The detection of the low ²³⁶U/²³⁸U ratio in environmental samples was made possible by the progress in measurement techniques and especially the development of accelerator mass spectrometry (AMS) (e.g. Lachner et al., 2013, Steier et al., 2008). AMS allows to obtain data on ²³⁶U as isotopic ratio to the naturally occurring, comparably abundant ²³⁸U (about 3 μg/L seawater) (Chen et al., 1986). In seawater, ²³⁸U can be regarded as occurring in steady state and only shows small variations with salinity (Pates and Muir, 2007), which is in contrast to ²³⁶U, which has only been introduced into the environment in recent decades and is still far from reaching steady state.

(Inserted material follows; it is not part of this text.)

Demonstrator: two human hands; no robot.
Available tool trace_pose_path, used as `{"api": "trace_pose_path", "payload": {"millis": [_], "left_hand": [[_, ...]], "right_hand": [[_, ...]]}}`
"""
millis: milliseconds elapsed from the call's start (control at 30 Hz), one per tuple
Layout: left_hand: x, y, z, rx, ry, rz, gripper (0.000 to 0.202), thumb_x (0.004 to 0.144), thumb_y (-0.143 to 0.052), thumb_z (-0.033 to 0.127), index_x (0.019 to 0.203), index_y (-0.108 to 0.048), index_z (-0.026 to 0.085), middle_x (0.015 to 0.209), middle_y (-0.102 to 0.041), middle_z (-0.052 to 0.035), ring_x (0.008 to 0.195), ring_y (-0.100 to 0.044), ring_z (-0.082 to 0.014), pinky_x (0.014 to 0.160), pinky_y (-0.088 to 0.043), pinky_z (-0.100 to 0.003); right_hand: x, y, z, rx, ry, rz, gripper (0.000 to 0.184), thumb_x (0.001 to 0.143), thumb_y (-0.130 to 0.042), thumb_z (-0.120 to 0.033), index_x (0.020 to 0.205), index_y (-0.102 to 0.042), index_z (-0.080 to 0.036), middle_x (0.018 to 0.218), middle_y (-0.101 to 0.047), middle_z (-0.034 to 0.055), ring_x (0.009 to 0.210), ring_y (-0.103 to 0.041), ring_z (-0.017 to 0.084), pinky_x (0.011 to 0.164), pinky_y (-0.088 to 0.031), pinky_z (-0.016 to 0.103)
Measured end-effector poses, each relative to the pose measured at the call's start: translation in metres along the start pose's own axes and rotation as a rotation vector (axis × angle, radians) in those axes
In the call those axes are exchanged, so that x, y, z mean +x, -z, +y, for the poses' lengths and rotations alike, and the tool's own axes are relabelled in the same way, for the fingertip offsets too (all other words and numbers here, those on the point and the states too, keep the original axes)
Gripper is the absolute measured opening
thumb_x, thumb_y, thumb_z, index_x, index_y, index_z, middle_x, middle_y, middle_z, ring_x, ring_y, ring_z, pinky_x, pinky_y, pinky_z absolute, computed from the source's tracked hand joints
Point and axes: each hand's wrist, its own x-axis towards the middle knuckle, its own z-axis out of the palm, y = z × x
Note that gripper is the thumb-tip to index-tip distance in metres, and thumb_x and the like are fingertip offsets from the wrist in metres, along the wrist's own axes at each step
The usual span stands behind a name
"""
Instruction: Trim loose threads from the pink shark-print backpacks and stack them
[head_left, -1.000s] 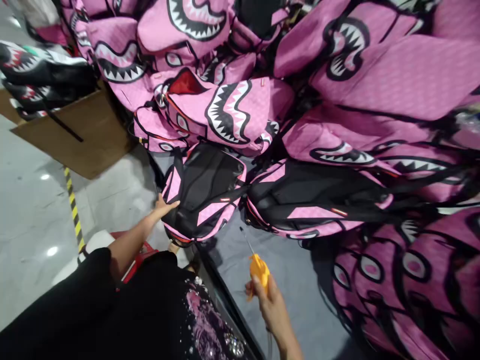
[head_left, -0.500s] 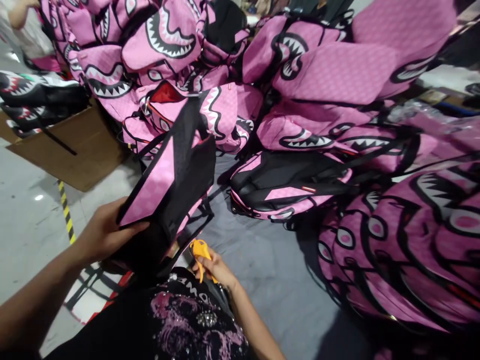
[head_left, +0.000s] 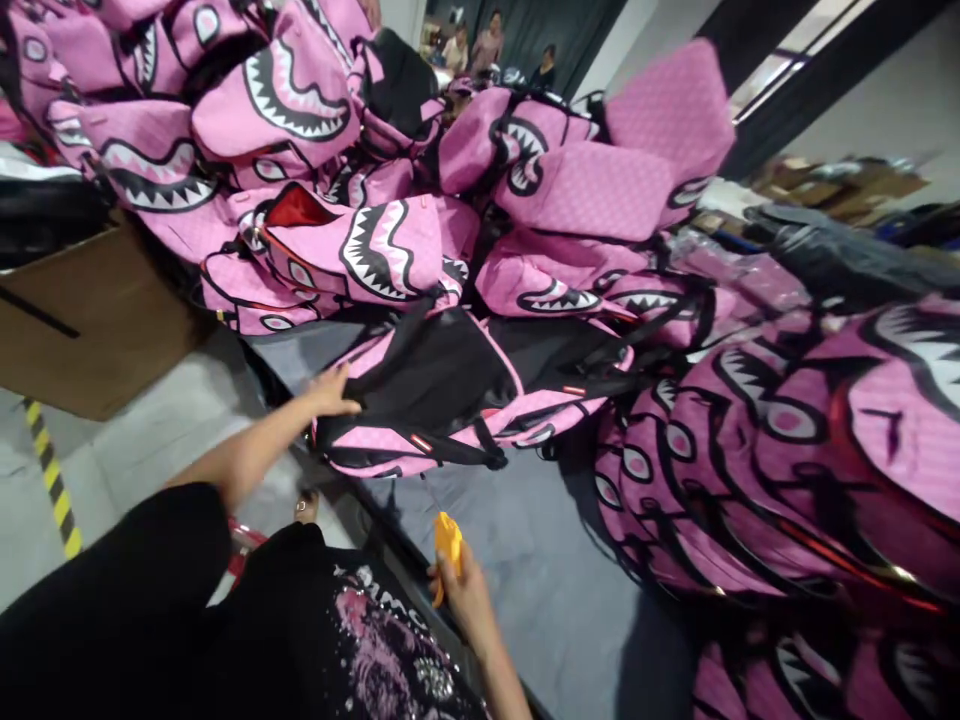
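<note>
A black and pink backpack lies back panel up on the grey-covered table, touching another black and pink backpack to its right. My left hand rests at the near backpack's left end, fingers spread and not wrapped round it. Lower down, over the table's front edge, my right hand is closed round a small orange hand tool. The tool's exact kind cannot be made out.
Pink shark-mouth backpacks are heaped along the back. More stand packed in a row at the right. A cardboard box is on the left by striped floor tape. Several people are far behind.
The backpack that my left hand held up now lies on the table beside the other one. My left hand has loosened its grip. My right hand keeps the orange tool; the view has shifted.
</note>
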Motion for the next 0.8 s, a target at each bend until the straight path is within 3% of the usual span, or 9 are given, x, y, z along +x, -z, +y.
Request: {"api": "trace_pose_path", "payload": {"millis": [100,167,233,300,400,467,567,700,800], "left_hand": [[0.021,-0.062,-0.004,-0.011,0.093,0.01,0.095,0.081,-0.067,0.051,0.155,-0.022,0.014,0.162,-0.017,-0.0262,0.149,-0.02,-0.0415,0.112,-0.032,-0.057],[0.029,-0.077,-0.011,-0.005,0.116,0.115,0.091,0.087,-0.059,0.054,0.157,-0.018,0.013,0.162,-0.016,-0.0265,0.149,-0.02,-0.0403,0.113,-0.031,-0.055],[0.038,-0.078,-0.02,0.028,0.089,0.135,0.09,0.088,-0.058,0.054,0.157,-0.017,0.012,0.159,-0.021,-0.0287,0.146,-0.027,-0.0416,0.111,-0.031,-0.053],[0.049,-0.075,-0.027,0.043,0.018,0.055,0.089,0.088,-0.059,0.052,0.157,-0.018,0.012,0.156,-0.027,-0.0306,0.142,-0.032,-0.0438,0.11,-0.029,-0.055],[0.061,-0.075,-0.032,0.01,-0.081,-0.05,0.094,0.083,-0.063,0.057,0.157,-0.019,0.02,0.158,-0.025,-0.0273,0.145,-0.025,-0.0456,0.112,-0.023,-0.059],[0.066,-0.077,-0.033,-0.065,-0.116,-0.032,0.1,0.078,-0.066,0.062,0.157,-0.019,0.022,0.158,-0.027,-0.0259,0.144,-0.025,-0.0459,0.112,-0.022,-0.061],[0.07,-0.078,-0.035,-0.195,-0.154,0.016,0.083,0.085,-0.064,0.046,0.154,-0.03,0.017,0.146,-0.042,-0.0275,0.134,-0.041,-0.0429,0.108,-0.031,-0.055],[0.072,-0.069,-0.044,-0.292,-0.17,-0.004,0.055,0.097,-0.043,0.029,0.151,-0.038,0.019,0.136,-0.056,-0.0212,0.122,-0.056,-0.0319,0.105,-0.038,-0.047],[0.073,-0.056,-0.061,-0.554,-0.175,-0.145,0.05,0.102,-0.03,0.044,0.141,-0.049,0.019,0.11,-0.071,-0.0129,0.09,-0.068,-0.0204,0.087,-0.051,-0.035]], "right_hand": [[-0.013,0.004,-0.002,-0.207,-0.068,0.093,0.082,0.068,-0.052,-0.082,0.118,-0.052,-0.017,0.06,-0.063,0.0027,0.054,-0.062,0.024,0.054,-0.047,0.036],[-0.035,0.024,-0.021,-0.257,-0.114,0.108,0.078,0.075,-0.049,-0.079,0.125,-0.051,-0.019,0.056,-0.061,0.0004,0.051,-0.06,0.023,0.052,-0.045,0.034],[-0.052,0.039,-0.055,-0.226,-0.111,0.153,0.074,0.081,-0.045,-0.077,0.133,-0.046,-0.023,0.06,-0.062,-0.0011,0.052,-0.06,0.021,0.053,-0.046,0.033],[-0.051,0.036,-0.096,-0.217,-0.032,0.18,0.067,0.084,-0.045,-0.075,0.126,-0.047,-0.023,0.068,-0.063,-0.0006,0.062,-0.064,0.021,0.062,-0.05,0.033],[-0.014,0.005,-0.15,-0.414,0.085,0.064,0.052,0.087,-0.042,-0.072,0.101,-0.05,-0.022,0.073,-0.065,0.0022,0.069,-0.066,0.021,0.07,-0.051,0.033],[0.02,-0.015,-0.18,-0.621,0.088,0.007,0.044,0.092,-0.038,-0.064,0.1,-0.049,-0.023,0.072,-0.067,0.0034,0.064,-0.066,0.021,0.066,-0.048,0.032],[0.065,-0.025,-0.227,-0.94,0.055,0.147,0.039,0.098,-0.032,-0.05,0.116,-0.049,-0.02,0.078,-0.07,0.0099,0.069,-0.068,0.025,0.064,-0.045,0.033],[0.11,-0.024,-0.281,-1.179,0.007,0.353,0.051,0.102,-0.022,-0.04,0.129,-0.043,-0.003,0.105,-0.066,0.0329,0.097,-0.067,0.037,0.074,-0.043,0.039],[0.122,-0.038,-0.289,-1.147,0.031,0.141,0.042,0.099,-0.041,-0.04,0.12,-0.054,-0.007,0.1,-0.07,0.0247,0.091,-0.068,0.031,0.073,-0.044,0.034]]}}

In a recent publication, we presented the possibility of measuring ²³⁶U concentrations in seawater samples of only 1 L volume during comparably short measurement times (about 30 min per sample) for a whole depth profile in the Northeast Pacific Ocean (Eigl et al., 2016). The downsizing of sample volume in this procedure was feasible mainly due to a new chemical preparation for AMS targets that led to higher ion currents in the measurement. The method was constructed with the idea of applying ²³⁶U in oceanographic studies on a large scale, which would mean that hundreds to thousands of seawater samples need to be analysed and small samples (e.g. ≤ 1 L) are desirable for easy handling. Also, with the large number of samples needed for environmental studies, the focus turns to reducing measurement times when using a comparably costly technique like AMS.

In this research, the new target preparation method was used and 77 seawater samples from seven depth profiles in the North Pacific Ocean were analysed regarding their ²³⁶U/²³⁸U isotopic ratios in order to clarify the distribution of anthropogenic ²³⁶U in this ocean area, where data on this radionuclide is still extremely scarce.